| Exercise objective |
Retype all of the records shown beneath this task, exactly as they stand.

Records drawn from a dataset

· · · ·

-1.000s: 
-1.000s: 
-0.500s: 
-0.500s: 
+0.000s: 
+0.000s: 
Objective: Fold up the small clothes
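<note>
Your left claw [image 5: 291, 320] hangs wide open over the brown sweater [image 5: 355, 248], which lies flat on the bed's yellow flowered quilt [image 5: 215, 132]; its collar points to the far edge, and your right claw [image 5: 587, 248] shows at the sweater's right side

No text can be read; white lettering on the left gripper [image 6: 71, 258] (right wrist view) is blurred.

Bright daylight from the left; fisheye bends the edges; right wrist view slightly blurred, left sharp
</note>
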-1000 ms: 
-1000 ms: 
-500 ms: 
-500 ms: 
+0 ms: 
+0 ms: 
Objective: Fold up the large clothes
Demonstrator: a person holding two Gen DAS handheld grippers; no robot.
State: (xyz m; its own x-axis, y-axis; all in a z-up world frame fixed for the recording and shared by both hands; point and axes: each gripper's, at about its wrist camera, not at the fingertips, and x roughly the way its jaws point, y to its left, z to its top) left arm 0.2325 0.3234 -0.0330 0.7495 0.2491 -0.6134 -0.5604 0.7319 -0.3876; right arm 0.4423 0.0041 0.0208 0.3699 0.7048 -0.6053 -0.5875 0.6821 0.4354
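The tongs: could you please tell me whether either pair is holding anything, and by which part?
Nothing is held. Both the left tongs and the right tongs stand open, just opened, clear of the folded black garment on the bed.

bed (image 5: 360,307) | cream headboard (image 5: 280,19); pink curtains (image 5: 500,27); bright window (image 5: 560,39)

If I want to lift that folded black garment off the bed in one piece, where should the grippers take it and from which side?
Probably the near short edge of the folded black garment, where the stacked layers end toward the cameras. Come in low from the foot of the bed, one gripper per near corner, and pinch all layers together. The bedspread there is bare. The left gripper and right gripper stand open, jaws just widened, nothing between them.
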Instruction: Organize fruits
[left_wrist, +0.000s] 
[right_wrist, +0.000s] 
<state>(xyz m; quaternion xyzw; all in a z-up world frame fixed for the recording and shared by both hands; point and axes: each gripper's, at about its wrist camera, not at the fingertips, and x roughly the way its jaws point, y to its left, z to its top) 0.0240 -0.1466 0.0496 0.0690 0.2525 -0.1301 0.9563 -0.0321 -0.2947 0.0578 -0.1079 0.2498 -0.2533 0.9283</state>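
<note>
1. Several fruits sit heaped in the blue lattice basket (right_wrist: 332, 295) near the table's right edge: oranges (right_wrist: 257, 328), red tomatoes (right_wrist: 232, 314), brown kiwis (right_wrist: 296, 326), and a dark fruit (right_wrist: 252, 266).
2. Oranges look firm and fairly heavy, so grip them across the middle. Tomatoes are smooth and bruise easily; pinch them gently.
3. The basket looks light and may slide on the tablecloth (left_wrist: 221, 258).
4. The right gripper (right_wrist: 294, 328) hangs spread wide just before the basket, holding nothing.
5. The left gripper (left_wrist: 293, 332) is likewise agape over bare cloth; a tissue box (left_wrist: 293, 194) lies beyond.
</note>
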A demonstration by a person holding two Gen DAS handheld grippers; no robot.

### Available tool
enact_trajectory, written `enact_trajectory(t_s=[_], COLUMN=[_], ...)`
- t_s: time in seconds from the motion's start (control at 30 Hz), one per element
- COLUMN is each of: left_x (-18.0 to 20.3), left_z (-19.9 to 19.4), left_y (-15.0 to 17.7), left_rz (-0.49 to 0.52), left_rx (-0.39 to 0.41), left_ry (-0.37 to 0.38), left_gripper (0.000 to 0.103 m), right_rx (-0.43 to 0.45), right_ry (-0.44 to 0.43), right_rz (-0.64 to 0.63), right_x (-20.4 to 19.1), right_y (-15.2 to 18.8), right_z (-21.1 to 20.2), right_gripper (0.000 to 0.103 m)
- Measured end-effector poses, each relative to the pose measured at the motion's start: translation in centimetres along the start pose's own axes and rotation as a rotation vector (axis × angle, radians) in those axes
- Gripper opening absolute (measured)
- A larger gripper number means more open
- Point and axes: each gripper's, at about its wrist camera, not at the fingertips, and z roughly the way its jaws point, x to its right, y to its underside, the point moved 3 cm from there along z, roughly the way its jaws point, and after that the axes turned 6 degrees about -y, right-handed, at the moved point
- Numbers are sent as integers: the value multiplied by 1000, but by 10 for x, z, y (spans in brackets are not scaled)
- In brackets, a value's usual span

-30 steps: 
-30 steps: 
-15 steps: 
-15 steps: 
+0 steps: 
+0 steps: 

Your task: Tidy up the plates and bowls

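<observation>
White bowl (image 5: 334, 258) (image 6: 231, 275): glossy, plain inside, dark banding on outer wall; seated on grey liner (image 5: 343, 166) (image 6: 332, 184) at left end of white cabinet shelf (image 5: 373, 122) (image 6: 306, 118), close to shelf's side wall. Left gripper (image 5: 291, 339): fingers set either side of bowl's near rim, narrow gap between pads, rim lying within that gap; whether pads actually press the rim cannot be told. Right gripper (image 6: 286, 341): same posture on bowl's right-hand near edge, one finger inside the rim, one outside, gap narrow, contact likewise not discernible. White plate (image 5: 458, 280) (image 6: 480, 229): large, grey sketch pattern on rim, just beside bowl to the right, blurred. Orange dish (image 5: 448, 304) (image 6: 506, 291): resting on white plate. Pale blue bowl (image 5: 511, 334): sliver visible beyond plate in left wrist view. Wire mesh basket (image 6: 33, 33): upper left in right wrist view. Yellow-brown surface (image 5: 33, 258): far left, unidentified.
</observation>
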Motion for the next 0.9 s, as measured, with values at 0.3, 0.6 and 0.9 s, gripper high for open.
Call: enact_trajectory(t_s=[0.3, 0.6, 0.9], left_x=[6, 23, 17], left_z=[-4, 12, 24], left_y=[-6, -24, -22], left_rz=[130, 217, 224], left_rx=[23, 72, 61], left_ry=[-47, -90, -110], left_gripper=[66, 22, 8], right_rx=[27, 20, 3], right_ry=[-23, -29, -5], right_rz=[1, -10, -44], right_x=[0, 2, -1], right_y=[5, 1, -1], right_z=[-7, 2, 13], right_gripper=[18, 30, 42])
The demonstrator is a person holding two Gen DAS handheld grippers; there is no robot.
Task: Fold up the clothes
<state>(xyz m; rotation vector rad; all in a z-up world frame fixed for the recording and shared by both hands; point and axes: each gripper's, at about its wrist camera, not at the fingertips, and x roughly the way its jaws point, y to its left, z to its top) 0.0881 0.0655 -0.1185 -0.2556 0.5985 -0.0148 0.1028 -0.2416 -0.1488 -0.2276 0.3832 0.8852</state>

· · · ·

| Solution for this problem |
-1.000s: 
-1.000s: 
-0.500s: 
-0.500s: 
+0.000s: 
+0.000s: 
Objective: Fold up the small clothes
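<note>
Your left claw [image 5: 291, 320] hangs wide open over the brown sweater [image 5: 355, 248], which lies flat on the bed's yellow flowered quilt [image 5: 215, 132]; its collar points to the far edge, and your right claw [image 5: 587, 248] shows at the sweater's right side

No text can be read; white lettering on the left gripper [image 6: 71, 258] (right wrist view) is blurred.

Bright daylight from the left; fisheye bends the edges; right wrist view slightly blurred, left sharp
</note>
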-1000 ms: 
-1000 ms: 
-500 ms: 
-500 ms: 
+0 ms: 
+0 ms: 
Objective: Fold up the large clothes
Demonstrator: a person holding two Gen DAS handheld grippers; no robot.
State: (xyz m; its own x-axis, y-axis; all in a z-up world frame fixed for the recording and shared by both hands; point and axes: each gripper's, at about its wrist camera, not at the fingertips, and x roughly the way its jaws point, y to its left, z to its top) left arm 0.2325 0.3234 -0.0330 0.7495 0.2491 -0.6134 -0.5604 0.7319 -0.3876; right arm 0.4423 0.0041 0.0208 0.3699 0.7048 -0.6053 -0.5875 0.6821 0.4354
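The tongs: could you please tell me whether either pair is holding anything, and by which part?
Nothing is held. Both the left tongs and the right tongs stand open, just opened, clear of the folded black garment on the bed.

bed (image 5: 360,307) | cream headboard (image 5: 280,19); pink curtains (image 5: 500,27); bright window (image 5: 560,39)

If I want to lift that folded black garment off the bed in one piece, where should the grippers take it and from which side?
Probably the near short edge of the folded black garment, where the stacked layers end toward the cameras. Come in low from the foot of the bed, one gripper per near corner, and pinch all layers together. The bedspread there is bare. The left gripper and right gripper stand open, jaws just widened, nothing between them.
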Instruction: Organize fruits
[left_wrist, +0.000s] 
[right_wrist, +0.000s] 
<state>(xyz m; quaternion xyzw; all in a z-up world frame fixed for the recording and shared by both hands; point and axes: each gripper's, at about its wrist camera, not at the fingertips, and x roughly the way its jaws point, y to its left, z to its top) 0.0240 -0.1466 0.0496 0.0690 0.2525 -0.1301 0.9563 -0.0321 -0.2947 0.0578 -0.1079 0.2498 -0.2533 0.9283</state>
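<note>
1. Several fruits sit heaped in the blue lattice basket (right_wrist: 332, 295) near the table's right edge: oranges (right_wrist: 257, 328), red tomatoes (right_wrist: 232, 314), brown kiwis (right_wrist: 296, 326), and a dark fruit (right_wrist: 252, 266).
2. Oranges look firm and fairly heavy, so grip them across the middle. Tomatoes are smooth and bruise easily; pinch them gently.
3. The basket looks light and may slide on the tablecloth (left_wrist: 221, 258).
4. The right gripper (right_wrist: 294, 328) hangs spread wide just before the basket, holding nothing.
5. The left gripper (left_wrist: 293, 332) is likewise agape over bare cloth; a tissue box (left_wrist: 293, 194) lies beyond.
</note>
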A demonstration by a person holding two Gen DAS handheld grippers; no robot.

### Available tool
enact_trajectory, written `enact_trajectory(t_s=[_], COLUMN=[_], ...)`
- t_s: time in seconds from the motion's start (control at 30 Hz), one per element
- COLUMN is each of: left_x (-18.0 to 20.3), left_z (-19.9 to 19.4), left_y (-15.0 to 17.7), left_rz (-0.49 to 0.52), left_rx (-0.39 to 0.41), left_ry (-0.37 to 0.38), left_gripper (0.000 to 0.103 m), right_rx (-0.43 to 0.45), right_ry (-0.44 to 0.43), right_rz (-0.64 to 0.63), right_x (-20.4 to 19.1), right_y (-15.2 to 18.8), right_z (-21.1 to 20.2), right_gripper (0.000 to 0.103 m)
- Measured end-effector poses, each relative to the pose measured at the motion's start: translation in centimetres along the start pose's own axes and rotation as a rotation vector (axis × angle, radians) in those axes
- Gripper opening absolute (measured)
- A larger gripper number means more open
- Point and axes: each gripper's, at about its wrist camera, not at the fingertips, and z roughly the way its jaws point, x to its right, y to its underside, the point moved 3 cm from there along z, roughly the way its jaws point, and after that the axes turned 6 degrees about -y, right-handed, at the moved point
- Numbers are sent as integers: the value multiplied by 1000, but by 10 for x, z, y (spans in brackets are not scaled)
- In brackets, a value's usual span

-30 steps: 
-30 steps: 
-15 steps: 
-15 steps: 
+0 steps: 
+0 steps: 

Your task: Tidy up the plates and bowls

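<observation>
White bowl (image 5: 334, 258) (image 6: 231, 275): glossy, plain inside, dark banding on outer wall; seated on grey liner (image 5: 343, 166) (image 6: 332, 184) at left end of white cabinet shelf (image 5: 373, 122) (image 6: 306, 118), close to shelf's side wall. Left gripper (image 5: 291, 339): fingers set either side of bowl's near rim, narrow gap between pads, rim lying within that gap; whether pads actually press the rim cannot be told. Right gripper (image 6: 286, 341): same posture on bowl's right-hand near edge, one finger inside the rim, one outside, gap narrow, contact likewise not discernible. White plate (image 5: 458, 280) (image 6: 480, 229): large, grey sketch pattern on rim, just beside bowl to the right, blurred. Orange dish (image 5: 448, 304) (image 6: 506, 291): resting on white plate. Pale blue bowl (image 5: 511, 334): sliver visible beyond plate in left wrist view. Wire mesh basket (image 6: 33, 33): upper left in right wrist view. Yellow-brown surface (image 5: 33, 258): far left, unidentified.
</observation>
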Motion for the next 0.9 s, as measured, with values at 0.3, 0.6 and 0.9 s, gripper high for open.
Call: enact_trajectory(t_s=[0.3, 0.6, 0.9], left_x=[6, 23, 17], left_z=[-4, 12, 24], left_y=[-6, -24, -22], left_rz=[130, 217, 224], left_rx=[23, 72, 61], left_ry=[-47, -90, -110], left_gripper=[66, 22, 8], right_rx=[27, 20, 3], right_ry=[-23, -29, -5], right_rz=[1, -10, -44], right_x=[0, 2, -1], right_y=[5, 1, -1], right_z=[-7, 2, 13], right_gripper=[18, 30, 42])
The demonstrator is a person holding two Gen DAS handheld grippers; there is no robot.
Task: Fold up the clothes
<state>(xyz m; rotation vector rad; all in a z-up world frame fixed for the recording and shared by both hands; point and axes: each gripper's, at about its wrist camera, not at the fingertips, and x roughly the way its jaws point, y to its left, z to its top) 0.0881 0.0655 -0.1185 -0.2556 0.5985 -0.0148 0.1028 -0.2416 -0.1488 -0.2276 0.3832 0.8852</state>

This exercise requires no further work.